=== Exercise details ===
Return the listing in full. Keep each line exactly as it is.

=== Data ===

=== Begin Enclosure ===

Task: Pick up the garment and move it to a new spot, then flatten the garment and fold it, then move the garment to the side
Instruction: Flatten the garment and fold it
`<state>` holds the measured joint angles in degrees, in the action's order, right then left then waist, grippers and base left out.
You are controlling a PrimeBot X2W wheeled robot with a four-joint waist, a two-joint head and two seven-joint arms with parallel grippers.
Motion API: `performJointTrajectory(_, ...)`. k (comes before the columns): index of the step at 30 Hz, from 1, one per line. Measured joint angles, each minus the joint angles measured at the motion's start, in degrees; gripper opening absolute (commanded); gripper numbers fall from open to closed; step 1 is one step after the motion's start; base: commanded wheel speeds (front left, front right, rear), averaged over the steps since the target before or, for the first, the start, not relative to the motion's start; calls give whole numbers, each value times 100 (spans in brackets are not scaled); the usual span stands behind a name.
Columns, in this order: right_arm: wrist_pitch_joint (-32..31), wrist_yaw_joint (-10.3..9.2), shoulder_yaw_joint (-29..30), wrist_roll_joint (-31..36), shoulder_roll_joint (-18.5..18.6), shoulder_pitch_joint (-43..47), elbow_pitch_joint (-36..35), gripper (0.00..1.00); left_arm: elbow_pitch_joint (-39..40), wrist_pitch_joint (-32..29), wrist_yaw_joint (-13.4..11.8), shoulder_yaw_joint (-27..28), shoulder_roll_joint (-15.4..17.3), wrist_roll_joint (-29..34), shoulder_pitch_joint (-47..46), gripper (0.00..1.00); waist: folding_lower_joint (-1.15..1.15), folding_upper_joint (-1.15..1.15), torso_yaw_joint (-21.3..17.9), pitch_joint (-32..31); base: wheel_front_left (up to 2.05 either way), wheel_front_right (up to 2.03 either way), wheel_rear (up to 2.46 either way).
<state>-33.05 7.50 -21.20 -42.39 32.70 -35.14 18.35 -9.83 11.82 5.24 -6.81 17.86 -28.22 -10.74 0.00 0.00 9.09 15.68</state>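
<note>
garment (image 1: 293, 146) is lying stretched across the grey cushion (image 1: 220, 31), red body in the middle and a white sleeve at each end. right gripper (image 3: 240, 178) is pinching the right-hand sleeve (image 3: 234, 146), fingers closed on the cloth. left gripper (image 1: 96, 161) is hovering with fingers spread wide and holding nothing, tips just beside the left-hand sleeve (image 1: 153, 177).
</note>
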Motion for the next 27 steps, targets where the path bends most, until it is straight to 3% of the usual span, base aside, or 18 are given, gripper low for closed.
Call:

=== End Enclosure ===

=== Problem solution ===
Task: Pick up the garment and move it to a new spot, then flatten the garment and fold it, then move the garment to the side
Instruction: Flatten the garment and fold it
`<state>` holds the measured joint angles in degrees, in the action's order, right then left then waist, grippers and base left out.
You are controlling a PrimeBot X2W wheeled robot with a four-joint waist, a two-joint head and two seven-joint arms with parallel grippers.
Motion API: `performJointTrajectory(_, ...)`. k (comes before the columns): index of the step at 30 Hz, from 1, one per line. Measured joint angles, each minus the joint angles measured at the motion's start, in degrees; gripper opening absolute (commanded); gripper numbers fall from open to closed; step 1 is one step after the motion's start; base: commanded wheel speeds (front left, front right, rear), averaged over the steps since the target before or, for the first, the start, not relative to the motion's start; calls give whole numbers, each value times 100 (spans in brackets are not scaled); the usual span stands behind a name.
Columns, in this order: right_arm: wrist_pitch_joint (-32..31), wrist_yaw_joint (-10.3..9.2), shoulder_yaw_joint (-29..30), wrist_roll_joint (-31..36), shoulder_roll_joint (-18.5..18.6), shoulder_pitch_joint (-43..47), elbow_pitch_joint (-36..35), gripper (0.00..1.00); left_arm: elbow_pitch_joint (-39..40), wrist_pitch_joint (-32..29), wrist_yaw_joint (-13.4..11.8), shoulder_yaw_joint (-27..28), shoulder_roll_joint (-15.4..17.3), wrist_roll_joint (-29..34), shoulder_pitch_joint (-47..46), gripper (0.00..1.00); waist: folding_lower_joint (-1.15..1.15), folding_upper_joint (-1.15..1.15), torso_yaw_joint (-21.3..17.9), pitch_joint (-32..31); base: wheel_front_left (up to 2.05 either way), wheel_front_right (up to 2.03 either way), wheel_rear (up to 2.46 either way).
<state>-33.05 7.50 -21.20 -42.39 32.70 -35.14 18.35 -9.83 11.82 5.24 -6.81 17.86 -28.22 -10.74 0.00 0.00 9.09 15.68</state>
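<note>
garment (image 1: 293, 146) is lying stretched across the grey cushion (image 1: 220, 31), red body in the middle and a white sleeve at each end. right gripper (image 3: 240, 178) is pinching the right-hand sleeve (image 3: 234, 146), fingers closed on the cloth. left gripper (image 1: 96, 161) is hovering with fingers spread wide and holding nothing, tips just beside the left-hand sleeve (image 1: 153, 177).
</note>
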Motion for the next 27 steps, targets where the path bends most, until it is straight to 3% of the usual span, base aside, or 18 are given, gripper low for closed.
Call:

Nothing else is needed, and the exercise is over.